TLDR
Dr. Jacocks moved into Suite 252 in 1948, died there in 1965, and is still locking guests out of rooms on electronic key systems.
The Full Story
Dr. William Jacocks moved into Suite 252 of the Carolina Inn in 1948 and stayed for seventeen years. When he died in the suite in 1965, hotel staff boxed up his belongings, changed the linens, and rented the room to the next guest, who promptly found himself locked out of it with no mechanical explanation. Jacocks had decided the Carolina Inn was still home. The retired physician has been a fixture at the hotel ever since, and he is, by most accounts, the most beloved hotel ghost in North Carolina.
The Inn was built in 1924 on the hill Chapel Hill is named for, funded by alumnus John Sprunt Hill as a first-class guesthouse for parents, alumni, and visiting dignitaries of the University of North Carolina. It was designed in Colonial Revival style, big porches and brick and interiors that still smell faintly of linen and bourbon. For a century it's been the social center of campus, the site of football weekends, wedding receptions, and one very persistent resident who pays no rent.
Jacocks was, in life, a fun-loving man known around Chapel Hill for his sense of humor and his pranks. In death he kept the hobby. Guests assigned to Suite 252 began reporting being inexplicably locked out, sometimes requiring a workman to climb a ladder and break in through a window. Bathroom mats would turn up in different positions than staff left them. Curtains closed at turndown would be wide open at sunrise. The room would smell of fresh-cut flowers when there were no flowers in the building. The temperature would drop without warning, then come back.
A major renovation in 1990 split the original suite into four smaller rooms and replaced the old hardware with modern electronic key systems. Management assumed that would be the end of it. Room 256, which now occupies part of the old 252 footprint, is where most of the current activity lives, and it turns out that electronic locks are not an obstacle. Guests in 256 still get locked out of rooms whose keys worked thirty seconds earlier, with no card-reader error logged by the desk.
The staff have made peace with it. The working rule, learned by several generations of front-desk employees, is that you greet the doctor by name when you walk past 256. If you acknowledge him, he's quiet. If you ignore him, you come back after your shift to find the bed rearranged. Hotel lore holds that as many as twenty spirits circulate through the inn on a slow week, but Jacocks is the one anyone can reliably describe. Footsteps in empty hallways. Doors opening on their own. Objects that were on the dresser ending up on the floor by morning.
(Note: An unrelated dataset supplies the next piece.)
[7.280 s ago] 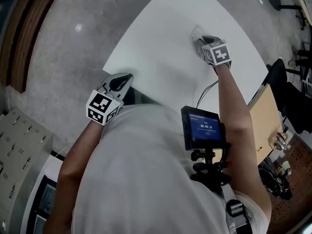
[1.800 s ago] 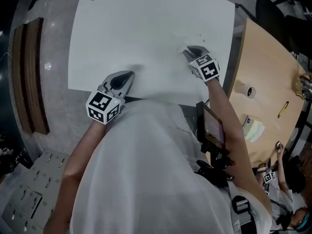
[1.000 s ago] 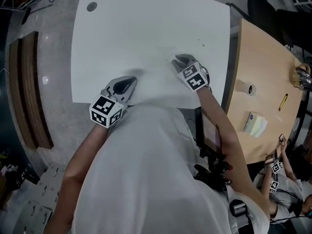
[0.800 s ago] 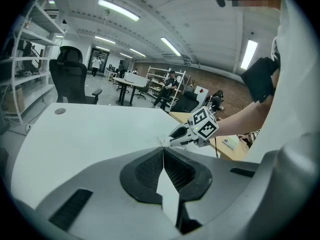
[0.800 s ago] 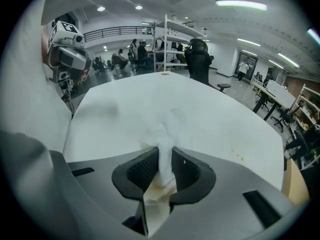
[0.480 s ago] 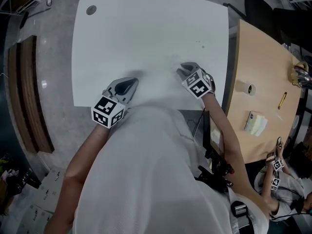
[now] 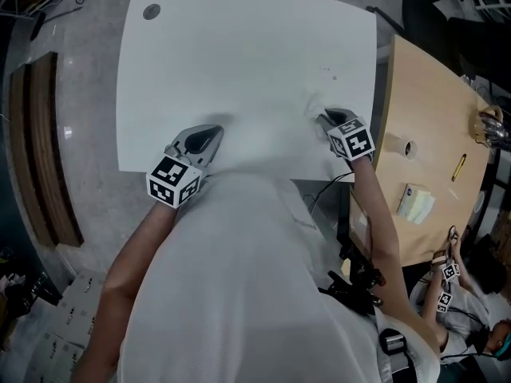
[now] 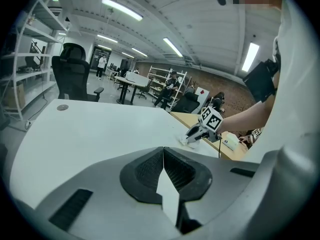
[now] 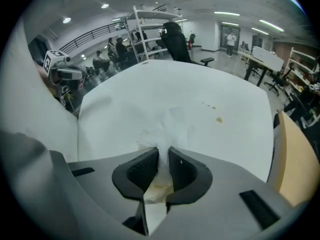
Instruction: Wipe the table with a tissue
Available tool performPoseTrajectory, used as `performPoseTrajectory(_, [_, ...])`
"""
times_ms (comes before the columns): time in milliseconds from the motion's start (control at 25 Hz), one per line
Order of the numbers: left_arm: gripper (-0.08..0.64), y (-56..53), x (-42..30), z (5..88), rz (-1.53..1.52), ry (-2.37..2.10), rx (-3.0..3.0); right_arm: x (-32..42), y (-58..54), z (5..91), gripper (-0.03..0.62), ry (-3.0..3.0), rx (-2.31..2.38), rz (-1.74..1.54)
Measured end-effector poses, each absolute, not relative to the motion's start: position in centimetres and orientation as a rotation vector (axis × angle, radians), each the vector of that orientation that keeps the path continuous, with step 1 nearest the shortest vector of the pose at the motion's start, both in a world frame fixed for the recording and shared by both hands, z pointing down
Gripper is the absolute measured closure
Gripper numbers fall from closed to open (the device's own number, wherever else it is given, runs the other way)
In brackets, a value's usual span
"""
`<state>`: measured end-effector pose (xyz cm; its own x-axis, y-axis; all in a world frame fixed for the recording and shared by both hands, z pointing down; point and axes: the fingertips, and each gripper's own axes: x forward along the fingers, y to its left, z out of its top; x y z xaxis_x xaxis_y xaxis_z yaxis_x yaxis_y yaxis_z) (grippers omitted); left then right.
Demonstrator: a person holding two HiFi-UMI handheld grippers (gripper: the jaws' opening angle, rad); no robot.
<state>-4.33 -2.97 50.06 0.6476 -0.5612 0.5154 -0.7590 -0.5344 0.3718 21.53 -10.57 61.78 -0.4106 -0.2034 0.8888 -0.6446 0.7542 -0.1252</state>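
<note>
Right now my right tool (image 7: 326, 116) is clamped on the crumpled white tissue (image 9: 165, 124). Its jaws have just been closing on the wad, which bulges out ahead of the tips and lies against the white table (image 7: 239, 46) close to its near right corner. I hold that tool pitched steeply down so that the loose front of the tissue, not the plastic, meets the surface and drags flat as I sweep. The part pinched back between the pads looks faintly yellowed, so I judge it has taken up some dirt. A few small brownish spots (image 9: 218, 119) sit on the tabletop beyond the tissue, farther from the near edge and toward the right edge, not touching it; they seem to be what is left to wipe. My left tool (image 7: 206, 134) is at the near edge, well apart to the left, jaws together with nothing in them. I judge it is kept out of the wiping path, since one tool is enough for this job.
</note>
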Motion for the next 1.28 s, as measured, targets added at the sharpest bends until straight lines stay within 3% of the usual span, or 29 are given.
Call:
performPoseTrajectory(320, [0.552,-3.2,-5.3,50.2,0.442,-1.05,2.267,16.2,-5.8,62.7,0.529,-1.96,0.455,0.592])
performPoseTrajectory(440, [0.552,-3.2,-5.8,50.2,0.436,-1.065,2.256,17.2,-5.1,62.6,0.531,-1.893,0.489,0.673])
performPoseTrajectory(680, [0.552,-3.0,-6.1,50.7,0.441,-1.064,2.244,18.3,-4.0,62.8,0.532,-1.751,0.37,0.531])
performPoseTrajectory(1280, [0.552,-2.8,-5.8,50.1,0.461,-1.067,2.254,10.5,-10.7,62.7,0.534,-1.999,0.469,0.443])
The Carolina Inn is on the National Register of Historic Places and still operates as a full-service hotel affiliated with the University. You can request Room 256 at booking. Management makes no guarantees about your door, your curtains, or your bath mat once the lights go out, but they also don't discourage guests from trying. A front-desk clerk at the inn put it well in a local interview: it's not that the doctor is scary. It's that he's persistent, he's funny, and at seventy-seven years and counting he holds the record for the longest stay at the Carolina Inn.